[Collected data]
__________

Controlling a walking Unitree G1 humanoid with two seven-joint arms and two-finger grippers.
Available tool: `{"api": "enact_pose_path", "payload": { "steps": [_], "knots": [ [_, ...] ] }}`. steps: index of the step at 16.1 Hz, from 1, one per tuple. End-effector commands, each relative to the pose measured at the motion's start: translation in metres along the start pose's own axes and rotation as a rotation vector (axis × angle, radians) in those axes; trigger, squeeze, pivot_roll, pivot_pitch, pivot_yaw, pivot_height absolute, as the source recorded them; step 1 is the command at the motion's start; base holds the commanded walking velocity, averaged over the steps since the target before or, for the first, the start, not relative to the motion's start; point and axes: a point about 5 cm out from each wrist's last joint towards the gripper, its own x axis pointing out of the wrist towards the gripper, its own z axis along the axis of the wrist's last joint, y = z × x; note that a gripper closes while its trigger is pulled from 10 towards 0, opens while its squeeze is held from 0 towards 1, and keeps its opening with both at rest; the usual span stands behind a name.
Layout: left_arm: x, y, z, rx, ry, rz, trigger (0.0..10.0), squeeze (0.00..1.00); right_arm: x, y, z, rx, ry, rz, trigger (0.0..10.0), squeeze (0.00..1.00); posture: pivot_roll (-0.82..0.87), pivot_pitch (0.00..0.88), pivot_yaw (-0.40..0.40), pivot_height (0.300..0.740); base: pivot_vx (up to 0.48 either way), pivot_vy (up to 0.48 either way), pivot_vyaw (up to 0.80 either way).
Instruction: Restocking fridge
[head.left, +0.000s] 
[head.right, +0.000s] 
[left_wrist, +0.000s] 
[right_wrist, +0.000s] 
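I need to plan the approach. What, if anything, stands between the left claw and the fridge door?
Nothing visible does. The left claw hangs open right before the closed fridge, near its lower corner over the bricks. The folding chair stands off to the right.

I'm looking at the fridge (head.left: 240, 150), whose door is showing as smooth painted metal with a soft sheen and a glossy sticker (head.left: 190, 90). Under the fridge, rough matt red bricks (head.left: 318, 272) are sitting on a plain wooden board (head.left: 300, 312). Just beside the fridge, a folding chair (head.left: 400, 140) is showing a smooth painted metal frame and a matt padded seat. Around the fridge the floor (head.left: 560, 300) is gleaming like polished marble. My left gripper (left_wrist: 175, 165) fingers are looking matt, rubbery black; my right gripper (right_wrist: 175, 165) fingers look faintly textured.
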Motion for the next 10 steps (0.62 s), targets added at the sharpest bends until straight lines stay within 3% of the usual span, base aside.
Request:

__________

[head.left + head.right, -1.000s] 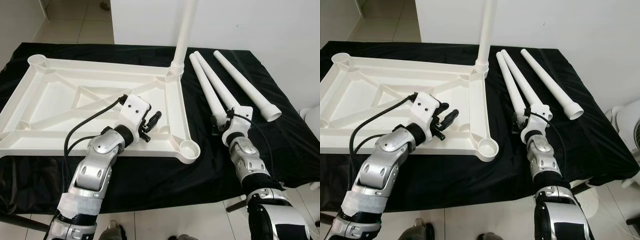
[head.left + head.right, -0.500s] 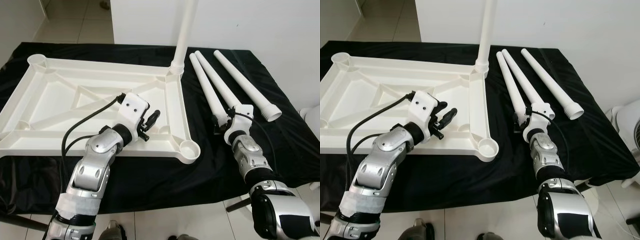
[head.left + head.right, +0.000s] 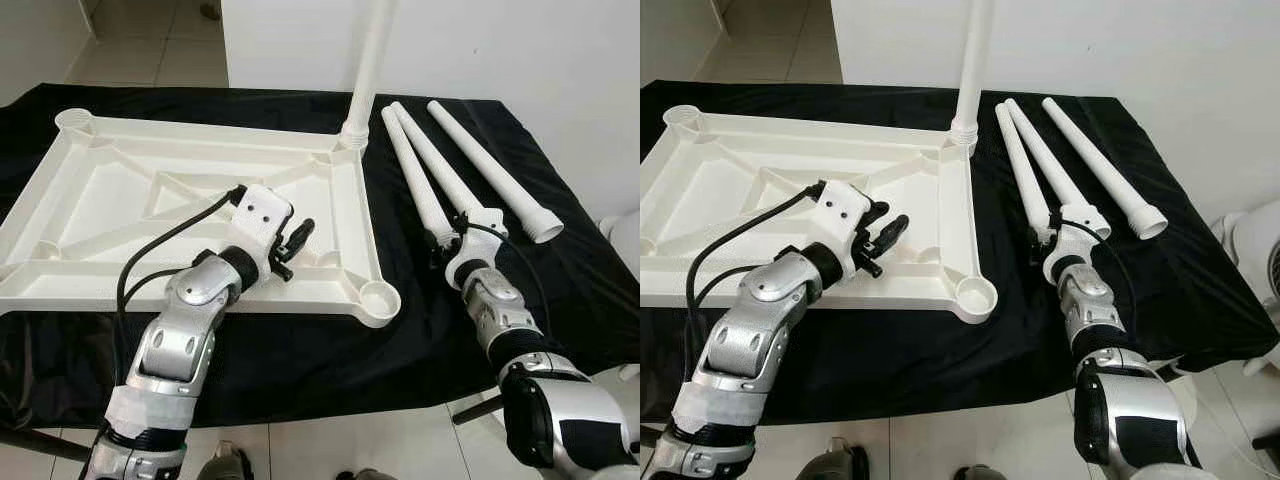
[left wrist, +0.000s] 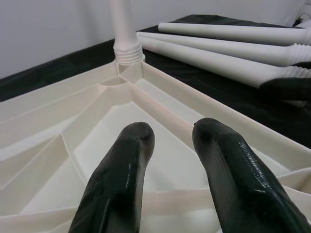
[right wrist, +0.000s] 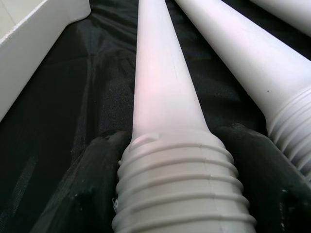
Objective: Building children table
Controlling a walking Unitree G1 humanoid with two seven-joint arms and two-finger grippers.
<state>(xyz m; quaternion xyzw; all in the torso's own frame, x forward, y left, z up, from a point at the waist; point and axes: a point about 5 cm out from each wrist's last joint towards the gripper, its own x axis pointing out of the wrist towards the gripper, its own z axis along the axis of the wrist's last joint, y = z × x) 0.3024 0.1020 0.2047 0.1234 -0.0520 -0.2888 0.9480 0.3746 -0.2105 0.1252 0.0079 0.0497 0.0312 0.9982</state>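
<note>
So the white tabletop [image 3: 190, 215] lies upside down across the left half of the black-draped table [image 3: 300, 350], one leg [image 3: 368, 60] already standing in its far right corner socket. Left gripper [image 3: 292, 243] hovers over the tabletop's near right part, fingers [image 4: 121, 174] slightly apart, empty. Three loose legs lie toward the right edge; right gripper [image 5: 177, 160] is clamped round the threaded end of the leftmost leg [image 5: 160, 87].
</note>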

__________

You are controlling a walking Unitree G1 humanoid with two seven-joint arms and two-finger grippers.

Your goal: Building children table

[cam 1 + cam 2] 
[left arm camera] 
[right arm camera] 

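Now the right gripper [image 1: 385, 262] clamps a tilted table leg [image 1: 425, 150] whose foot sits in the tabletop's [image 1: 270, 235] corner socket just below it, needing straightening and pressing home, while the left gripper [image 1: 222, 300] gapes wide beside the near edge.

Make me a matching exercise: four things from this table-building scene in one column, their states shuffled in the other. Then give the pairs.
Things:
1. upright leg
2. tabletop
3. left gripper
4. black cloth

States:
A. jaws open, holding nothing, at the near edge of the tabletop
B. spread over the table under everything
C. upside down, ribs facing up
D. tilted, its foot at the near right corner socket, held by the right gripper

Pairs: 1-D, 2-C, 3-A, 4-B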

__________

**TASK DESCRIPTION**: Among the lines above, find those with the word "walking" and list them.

**WRITTEN SOLUTION**:
Controlling a walking Unitree G1 humanoid with two seven-joint arms and two-finger grippers.
Available tool: `{"api": "enact_pose_path", "payload": { "steps": [_], "knots": [ [_, ...] ] }}`. steps: index of the step at 16.1 Hz, from 1, one per tuple. End-effector commands, each relative to the pose measured at the motion's start: translation in metres along the start pose's own axes and rotation as a rotation vector (axis × angle, radians) in those axes; trigger, squeeze, pivot_roll, pivot_pitch, pivot_yaw, pivot_height absolute, as the source recorded them; step 1 is the command at the motion's start; base holds the commanded walking velocity, averaged over the steps since the target before or, for the first, the start, not relative to the motion's start; point and axes: a point about 5 cm out from each wrist's last joint towards the gripper, its own x axis pointing out of the wrist towards the gripper, its own z axis along the axis of the wrist's last joint, y = z × x; note that a gripper closes while its trigger is pulled from 10 towards 0, opens while its squeeze is held from 0 towards 1, and keeps its opening with both at rest; the usual span stands behind a name.
Controlling a walking Unitree G1 humanoid with two seven-joint arms and two-finger grippers.
You are controlling a walking Unitree G1 humanoid with two seven-joint arms and two-finger grippers.

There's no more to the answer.